Вдобавок к тому, если послушать Никанора Бостана, его соседа, то уж совсем голова пойдет кругом, потому как тот всякий раз начинал сызнова, чуть ли не с Адама и Евы.
– Ей-богу, просто не верится… На кресте могу побожиться! Лопни мои глаза, ежели только что, как говорится, я не видел его живым и здоровым… Стоп, когда же это было? Вчера или позавчера? Тьфу ты, как бежит время! Только я видел его, ну, вот как тебя сейчас вижу!.. Кручану спускался в овраг, шел из чайной и даже курил; я еще удивился, с каких это пор он курит, и самому захотелось дымком затянуться… Думаю, подожду-ка, покуда он подойдет и угостит меня папироской, я как раз копал ямы под саженцы – весной хорошо бы высадить полста или чуток побольше виноградных кустов, вот так копаю, копаю и жду… А он все не идет, оглядываюсь, а он как сквозь землю!.. Эх, думаю, повернул, наверно, обратно. Так уж и быть, сам за папиросами сбегаю! Ну и что вам сказать? Только поравнялся с оврагом, глядь, а внизу, на повороте к чайной, – это самое… вот он, люди добрые, закоченевший уже, как говорится, мертвей мертвого!

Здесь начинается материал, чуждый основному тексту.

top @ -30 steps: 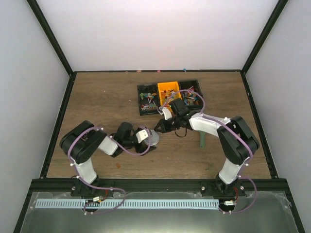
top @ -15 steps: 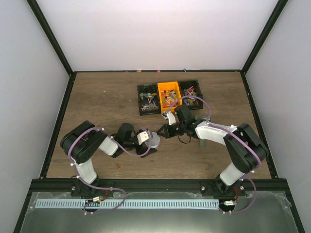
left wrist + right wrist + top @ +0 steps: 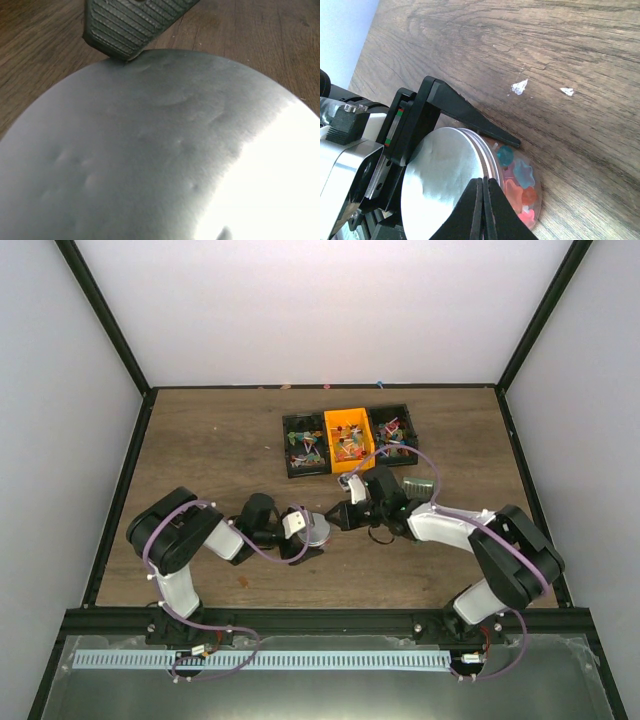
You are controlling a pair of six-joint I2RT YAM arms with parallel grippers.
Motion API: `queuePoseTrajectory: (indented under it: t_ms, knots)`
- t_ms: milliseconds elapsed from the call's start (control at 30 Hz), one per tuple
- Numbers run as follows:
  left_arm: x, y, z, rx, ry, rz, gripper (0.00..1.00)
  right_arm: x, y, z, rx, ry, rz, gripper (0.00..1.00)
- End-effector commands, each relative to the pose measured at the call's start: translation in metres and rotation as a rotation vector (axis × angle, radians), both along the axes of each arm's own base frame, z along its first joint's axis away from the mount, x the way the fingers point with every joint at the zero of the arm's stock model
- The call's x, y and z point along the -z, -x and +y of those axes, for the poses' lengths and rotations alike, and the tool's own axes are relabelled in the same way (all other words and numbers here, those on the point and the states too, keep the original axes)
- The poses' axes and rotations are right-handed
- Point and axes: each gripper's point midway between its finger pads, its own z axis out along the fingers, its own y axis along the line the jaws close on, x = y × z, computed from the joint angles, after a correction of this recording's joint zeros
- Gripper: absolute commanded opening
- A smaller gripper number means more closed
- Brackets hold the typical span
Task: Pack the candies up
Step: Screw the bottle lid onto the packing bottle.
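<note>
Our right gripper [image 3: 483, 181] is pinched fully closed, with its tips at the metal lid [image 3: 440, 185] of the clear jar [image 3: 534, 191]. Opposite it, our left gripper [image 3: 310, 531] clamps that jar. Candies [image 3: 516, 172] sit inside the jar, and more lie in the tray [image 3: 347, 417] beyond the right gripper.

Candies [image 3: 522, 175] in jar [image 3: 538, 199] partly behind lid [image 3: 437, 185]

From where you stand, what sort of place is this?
Probably a robot test booth: white panels wall in a wooden table, a left arm and right arm are bolted at its near edge, and candies sit in small bins.
</note>
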Motion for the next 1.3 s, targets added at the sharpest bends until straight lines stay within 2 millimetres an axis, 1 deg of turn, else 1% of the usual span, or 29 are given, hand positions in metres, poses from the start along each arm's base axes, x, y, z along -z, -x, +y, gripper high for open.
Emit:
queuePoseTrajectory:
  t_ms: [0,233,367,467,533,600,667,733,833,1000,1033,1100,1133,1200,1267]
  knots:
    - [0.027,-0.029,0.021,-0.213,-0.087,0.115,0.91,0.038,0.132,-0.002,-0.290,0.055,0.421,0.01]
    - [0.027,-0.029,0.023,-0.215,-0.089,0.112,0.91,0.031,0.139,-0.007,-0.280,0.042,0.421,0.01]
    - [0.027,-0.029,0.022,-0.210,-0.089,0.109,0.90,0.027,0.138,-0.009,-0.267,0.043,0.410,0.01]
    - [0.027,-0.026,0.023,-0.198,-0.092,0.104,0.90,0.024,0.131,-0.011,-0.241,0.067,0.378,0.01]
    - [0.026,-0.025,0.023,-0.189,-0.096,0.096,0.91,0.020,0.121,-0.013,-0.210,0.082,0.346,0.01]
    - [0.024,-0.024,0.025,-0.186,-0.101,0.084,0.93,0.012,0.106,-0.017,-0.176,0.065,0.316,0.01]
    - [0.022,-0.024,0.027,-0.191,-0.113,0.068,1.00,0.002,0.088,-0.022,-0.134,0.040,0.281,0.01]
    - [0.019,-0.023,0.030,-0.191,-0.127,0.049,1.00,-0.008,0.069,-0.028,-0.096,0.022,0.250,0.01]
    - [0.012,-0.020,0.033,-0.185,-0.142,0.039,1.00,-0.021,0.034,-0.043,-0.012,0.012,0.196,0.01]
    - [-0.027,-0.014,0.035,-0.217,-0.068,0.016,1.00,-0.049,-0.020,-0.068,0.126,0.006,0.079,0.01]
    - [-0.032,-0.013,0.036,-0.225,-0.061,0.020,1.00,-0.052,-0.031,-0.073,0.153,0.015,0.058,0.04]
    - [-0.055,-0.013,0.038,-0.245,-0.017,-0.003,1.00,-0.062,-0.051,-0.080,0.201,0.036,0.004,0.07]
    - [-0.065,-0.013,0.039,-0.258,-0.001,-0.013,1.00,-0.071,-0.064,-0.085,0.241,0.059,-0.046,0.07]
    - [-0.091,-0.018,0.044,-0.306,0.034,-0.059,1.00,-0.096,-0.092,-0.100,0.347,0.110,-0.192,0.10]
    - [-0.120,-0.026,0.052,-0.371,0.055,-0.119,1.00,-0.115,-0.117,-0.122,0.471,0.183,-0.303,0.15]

«Хм… Интересно, почему это Бостан так заикается, словно виноват в чем, – что он для Кручану покойного копал свою яму!»
Слушатели охали-ахали, их, видимо, живо интересовали Бостановы россказни, хотя все подробности были им досконально известны еще с позавчерашнего дня – село как село, все люди как на ладони, и дело осеннее: тут сбор винограда, там кукурузу убирают на силос, а еще рядом свеклу перебирают. Но уж таков человек! Вечно у него язык чешется, и невмоготу ему работу свою молча делать:
– Мэй, бадя, или как там тебя… кум Никанор, так как же все было с Кручану? Значит, подходите вы к нему, а он уже мертвый… Ну, а до этого-то… Ведь до того, как помер, ох и любил пошуметь этот Кручану, уж вам ли, его соседу, про это не знать!..

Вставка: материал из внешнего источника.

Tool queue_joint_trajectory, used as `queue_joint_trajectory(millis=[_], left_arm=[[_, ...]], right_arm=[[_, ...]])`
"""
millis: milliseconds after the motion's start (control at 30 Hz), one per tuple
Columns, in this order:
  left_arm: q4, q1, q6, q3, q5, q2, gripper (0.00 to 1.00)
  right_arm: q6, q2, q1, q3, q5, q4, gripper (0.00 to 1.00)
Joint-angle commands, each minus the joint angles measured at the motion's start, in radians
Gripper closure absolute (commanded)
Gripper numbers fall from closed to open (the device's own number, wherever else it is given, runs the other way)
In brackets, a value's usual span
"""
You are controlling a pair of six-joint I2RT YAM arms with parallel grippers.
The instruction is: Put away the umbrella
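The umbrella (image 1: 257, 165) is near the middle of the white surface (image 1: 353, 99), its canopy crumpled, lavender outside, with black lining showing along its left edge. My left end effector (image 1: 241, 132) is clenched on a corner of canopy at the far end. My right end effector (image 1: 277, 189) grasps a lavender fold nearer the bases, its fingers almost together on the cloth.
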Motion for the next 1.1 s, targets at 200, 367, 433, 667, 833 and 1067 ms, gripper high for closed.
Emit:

В ответ Бостан начинал вспоминать все сначала, что же это за день был позавчера. Ну да, рано утром копал ямы, а тут проходила жена Кручану, и он спросил у женщины, каких сортов виноград растет у них за орехом, не худо бы посмотреть, как он родит, а заодно отметить кусты, чтобы весной с них черенки нарезать.

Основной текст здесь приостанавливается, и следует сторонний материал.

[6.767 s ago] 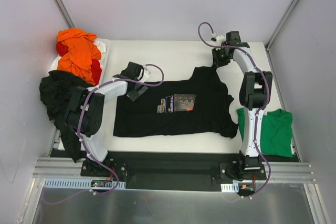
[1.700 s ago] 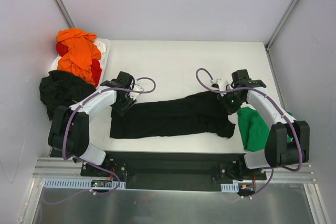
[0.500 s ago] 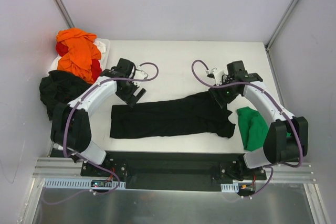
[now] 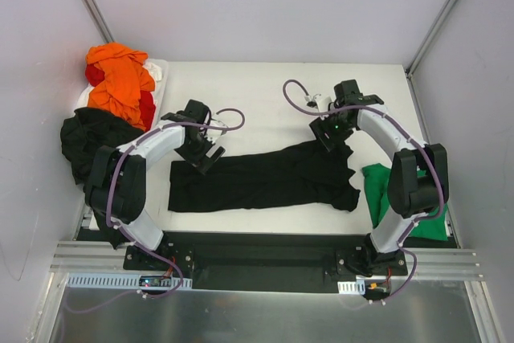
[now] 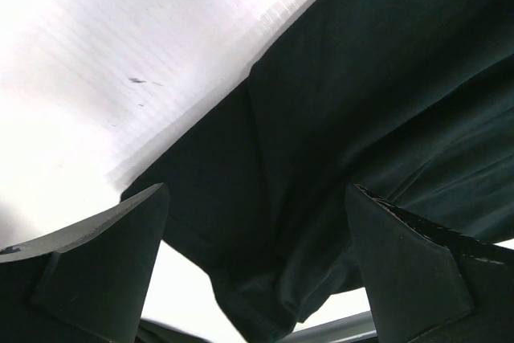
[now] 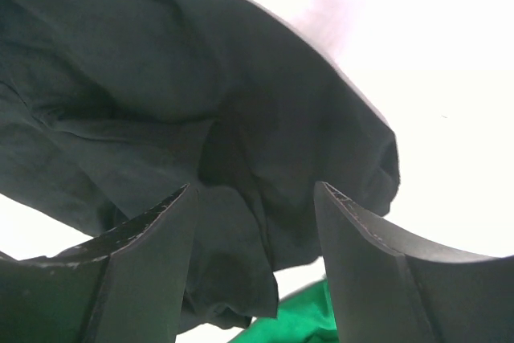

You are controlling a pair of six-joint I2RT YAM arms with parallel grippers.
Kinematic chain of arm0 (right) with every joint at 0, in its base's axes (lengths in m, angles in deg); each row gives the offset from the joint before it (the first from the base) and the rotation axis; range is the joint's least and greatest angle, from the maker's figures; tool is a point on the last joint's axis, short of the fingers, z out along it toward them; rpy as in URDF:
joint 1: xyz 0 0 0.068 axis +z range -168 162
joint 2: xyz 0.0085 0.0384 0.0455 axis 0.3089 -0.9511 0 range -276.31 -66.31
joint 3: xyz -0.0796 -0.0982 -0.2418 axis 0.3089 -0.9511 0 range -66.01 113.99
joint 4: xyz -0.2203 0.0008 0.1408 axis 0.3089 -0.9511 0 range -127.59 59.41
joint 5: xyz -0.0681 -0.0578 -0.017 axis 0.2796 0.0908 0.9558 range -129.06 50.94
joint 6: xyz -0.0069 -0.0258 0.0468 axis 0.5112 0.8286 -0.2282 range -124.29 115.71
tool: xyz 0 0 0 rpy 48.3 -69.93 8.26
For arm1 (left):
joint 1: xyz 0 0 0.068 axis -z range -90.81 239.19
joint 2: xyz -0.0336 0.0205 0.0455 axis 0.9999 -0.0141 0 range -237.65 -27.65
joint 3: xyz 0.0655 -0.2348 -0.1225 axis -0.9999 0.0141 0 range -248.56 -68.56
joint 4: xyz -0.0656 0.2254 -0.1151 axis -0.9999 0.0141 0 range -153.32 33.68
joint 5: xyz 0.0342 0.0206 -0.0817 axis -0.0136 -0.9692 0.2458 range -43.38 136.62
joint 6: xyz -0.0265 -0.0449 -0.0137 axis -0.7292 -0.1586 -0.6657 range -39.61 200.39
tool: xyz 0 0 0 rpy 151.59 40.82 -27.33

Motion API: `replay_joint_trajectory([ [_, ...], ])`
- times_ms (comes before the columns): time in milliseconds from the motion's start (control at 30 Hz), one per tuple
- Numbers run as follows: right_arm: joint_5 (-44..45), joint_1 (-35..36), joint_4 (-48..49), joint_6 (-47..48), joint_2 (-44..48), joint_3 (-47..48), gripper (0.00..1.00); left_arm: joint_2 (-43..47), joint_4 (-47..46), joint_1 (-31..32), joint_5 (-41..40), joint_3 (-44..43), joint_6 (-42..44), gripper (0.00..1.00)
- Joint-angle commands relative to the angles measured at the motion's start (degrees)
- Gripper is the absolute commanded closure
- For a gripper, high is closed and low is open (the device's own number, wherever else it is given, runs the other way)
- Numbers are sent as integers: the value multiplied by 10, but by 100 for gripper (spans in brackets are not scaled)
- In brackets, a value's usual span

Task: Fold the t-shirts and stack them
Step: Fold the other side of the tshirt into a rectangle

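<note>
Top external view: a black shirt (image 4: 265,181) lies folded into a long band across the near half of the white counter (image 4: 265,94), with its sleeves bunched at the right end. The left fingers (image 4: 202,153) stand over the far corner of the band's left end. The right fingers (image 4: 328,132) stand over the far edge of its right end.

Left wrist view: both left fingers are spread wide, one at each lower corner of the picture. Nothing is clamped between them. The hem corner of the black shirt fills the gap below them, with bare counter beyond its edge. Whether the tips touch the cloth cannot be told.

Right wrist view: the right fingers are parted, less widely than the left pair, and grip nothing. Rumpled black cloth lies beneath and between them. A strip of a green shirt (image 6: 297,323) shows at the bottom edge.

Top external view, surroundings: the green shirt lies just beside the right end of the black shirt, partly hidden by the right arm (image 4: 404,186). Well to the left of the band and farther back, an orange shirt (image 4: 120,78) is heaped on a red shirt (image 4: 147,108). A second black shirt (image 4: 88,140) is crumpled just nearer than that heap, left of the band's left end.
</note>
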Motion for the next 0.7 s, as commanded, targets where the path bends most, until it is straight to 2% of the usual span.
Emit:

– Уж лучше сам поговори с мужем Георге, он дома сидит…
Но он, Никанор, не пошел тогда к соседу, а вспомнил он о разговоре с Ириной Кручану только теперь, когда ему покурить захотелось, вот и поджидал он соседа, чтобы расспросить его поподробнее обо всем; ну и, понятное дело, когда он увидел Кручану уже мертвым, на дне оврага, то у него пропала охота и курить, и рыть эти ямы…
Итак, слушая Бостана, работали люди, незаметно для себя приканчивали гору свеклы или ряд кустов винограда и всем миром переходили к новой горе или к новому ряду, а тут какой-нибудь умник из нынешних, больно ученых и бессовестных, случалось, вытаскивал графин вина из кошелки и без зазрения совести говорил что-то вовсе непонятное в лицо Никанору:
– Ну, все теперь ясно, дальше некуда!.. Пусть здравствуют, бадя Никанор, ваши ямки до светлой весны астронома Птолемея! – После чего, черт малахольный отхлебнет из графина добрый глоток и в ус себе не дует. Бадя же Никанор, разогнавшийся на большой разговор, продолжал обиженным тоном:
– Ну что вам еще сказать, бре? Когда я к нему подошел, он уже мертвый лежал…
И люди, оставляя работу, молчали, и сам Никанор Бостан тоже молчал, о чем еще было рассказывать?! Уж не о том ли, как сосед лежал на боку и папироса его чадила, а в углу рта выступила красная пена…
Да, вот такая была эта смерть – не среди слез и подушек, шепота и молитв, с традиционным «прости».